The CWA serves as the primary federal statute governing water pollution, and generally prohibits discharging pollutants into navigable waters without a permit. Under the CWA, "navigable waters" are very broadly defined to include WOTUS.
Thus, any development project that would involve filling or dredging wetlands constituting WOTUS requires a permit under Section 404 of the CWA. If such a project could have a significant impact on wetlands, developers need to obtain a project-specific individual permit — which is often a time-consuming and costly process, and can open avenues for public review and comment, and burdensome terms and conditions.
Moreover, there is the inherent risk that the Corps, which administers the WOTUS permitting program, could deny a permit — which, in turn, could result in major changes to, or potentially the termination of, the project.
Even projects that have an insignificant impact on WOTUS may need to obtain coverage under a general permit, including one or more of the nationwide permits, which set forth general requirements for certain categories of projects.
Failure to obtain permits or comply with CWA permitting requirements, whether individual or general, can result in significant fines and penalties.
Since the CWA was enacted in 1972, courts, regulators and private parties have labored to determine the scope of its jurisdiction.
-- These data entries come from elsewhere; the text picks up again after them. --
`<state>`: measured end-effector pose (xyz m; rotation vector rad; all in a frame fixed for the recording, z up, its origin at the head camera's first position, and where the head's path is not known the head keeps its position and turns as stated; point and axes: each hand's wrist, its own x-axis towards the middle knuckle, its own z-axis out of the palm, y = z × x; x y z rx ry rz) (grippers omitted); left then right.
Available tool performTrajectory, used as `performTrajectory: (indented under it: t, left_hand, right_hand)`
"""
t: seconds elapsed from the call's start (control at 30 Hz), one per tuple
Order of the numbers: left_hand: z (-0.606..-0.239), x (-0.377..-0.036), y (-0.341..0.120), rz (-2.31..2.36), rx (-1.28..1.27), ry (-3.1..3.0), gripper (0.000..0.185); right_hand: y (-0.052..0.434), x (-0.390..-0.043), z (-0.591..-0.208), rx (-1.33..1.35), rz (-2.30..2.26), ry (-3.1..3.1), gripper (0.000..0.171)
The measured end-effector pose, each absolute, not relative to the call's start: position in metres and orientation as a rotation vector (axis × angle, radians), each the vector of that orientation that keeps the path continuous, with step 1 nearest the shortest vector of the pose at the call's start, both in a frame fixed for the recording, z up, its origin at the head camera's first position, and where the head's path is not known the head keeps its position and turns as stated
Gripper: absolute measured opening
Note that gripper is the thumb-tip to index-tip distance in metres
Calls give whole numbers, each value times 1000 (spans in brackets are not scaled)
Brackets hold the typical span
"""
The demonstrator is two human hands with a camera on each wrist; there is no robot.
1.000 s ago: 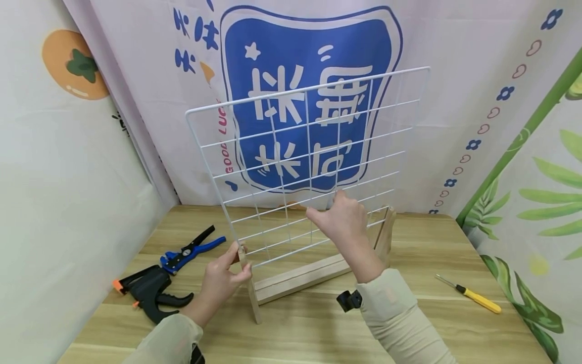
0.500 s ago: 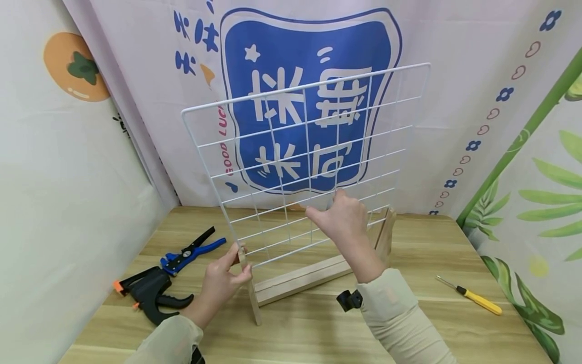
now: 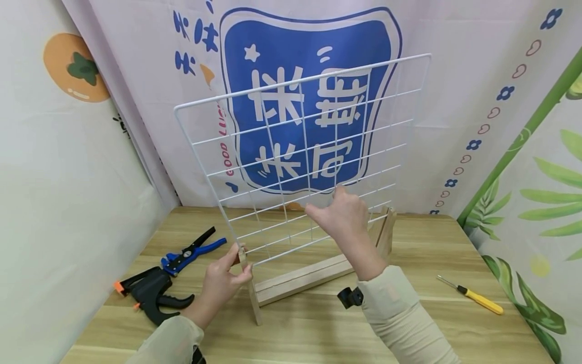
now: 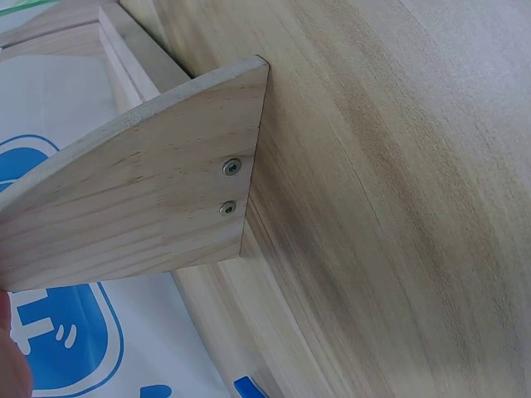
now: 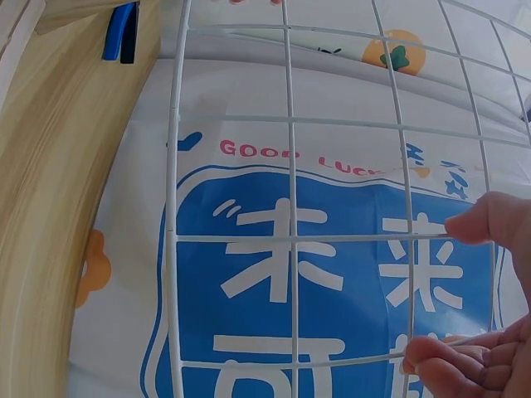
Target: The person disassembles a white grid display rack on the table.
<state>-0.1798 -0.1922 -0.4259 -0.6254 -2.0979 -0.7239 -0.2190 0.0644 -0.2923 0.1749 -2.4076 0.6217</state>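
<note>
Right hand [image 3: 344, 218] gripping white wire grid panel [image 3: 309, 126] low on its right half, fingers curled through the wires, thumb tip on a horizontal wire (clear in right wrist view, fingers [image 5: 452, 365] hooked round the wire). Panel held upright, tilted, lower edge just above wooden base [image 3: 302, 277] on table [image 3: 432, 323]. Left hand [image 3: 221, 283] pinching top of the base's near wooden upright [image 3: 251, 288], thumb and fingers pressed on either side. Two screws [image 4: 229, 186] visible in that end piece. To the left on table: black clamp [image 3: 150, 296], blue-handled pliers [image 3: 191, 248]. To the right: yellow-handled screwdriver [image 3: 475, 296].
</note>
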Motion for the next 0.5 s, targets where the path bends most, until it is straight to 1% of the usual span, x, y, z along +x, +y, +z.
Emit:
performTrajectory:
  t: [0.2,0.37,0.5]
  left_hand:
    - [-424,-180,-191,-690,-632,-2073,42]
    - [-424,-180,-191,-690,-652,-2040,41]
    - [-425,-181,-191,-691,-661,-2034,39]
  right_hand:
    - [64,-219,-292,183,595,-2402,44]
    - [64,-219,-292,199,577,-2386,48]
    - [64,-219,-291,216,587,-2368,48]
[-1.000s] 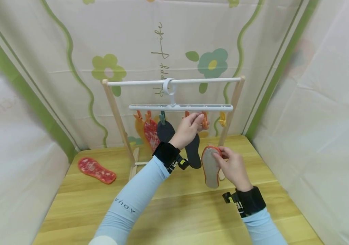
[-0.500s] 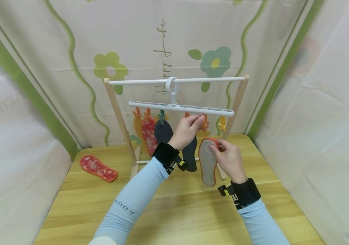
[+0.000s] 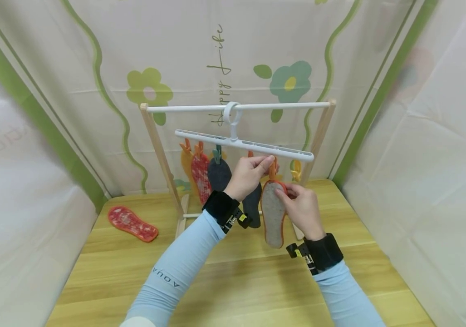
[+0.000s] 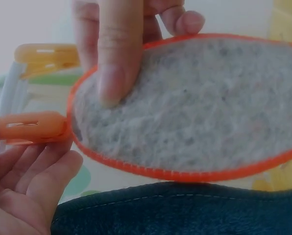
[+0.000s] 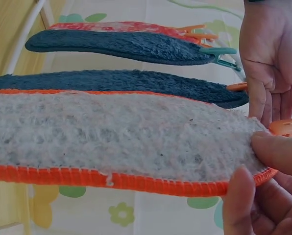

The Supreme Court alone has weighed in on the question four times since 1985, most recently with its decision in Sackett.
In Sackett, the Supreme Court sought to crystalize CWA jurisdiction by establishing a clear standard for when wetlands constitute WOTUS, holding that "the CWA extends to only those wetlands with a continuous surface connection to bodies that are 'waters of the United States' in their own right, so that they are indistinguishable from those waters."
This holding, while seemingly straightforward, marks a significant departure from prior Supreme Court decisions on the topic — most notably the 2006 case of Rapanos v. U.S., where Justice Anthony Kennedy established what become known as the significant nexus test.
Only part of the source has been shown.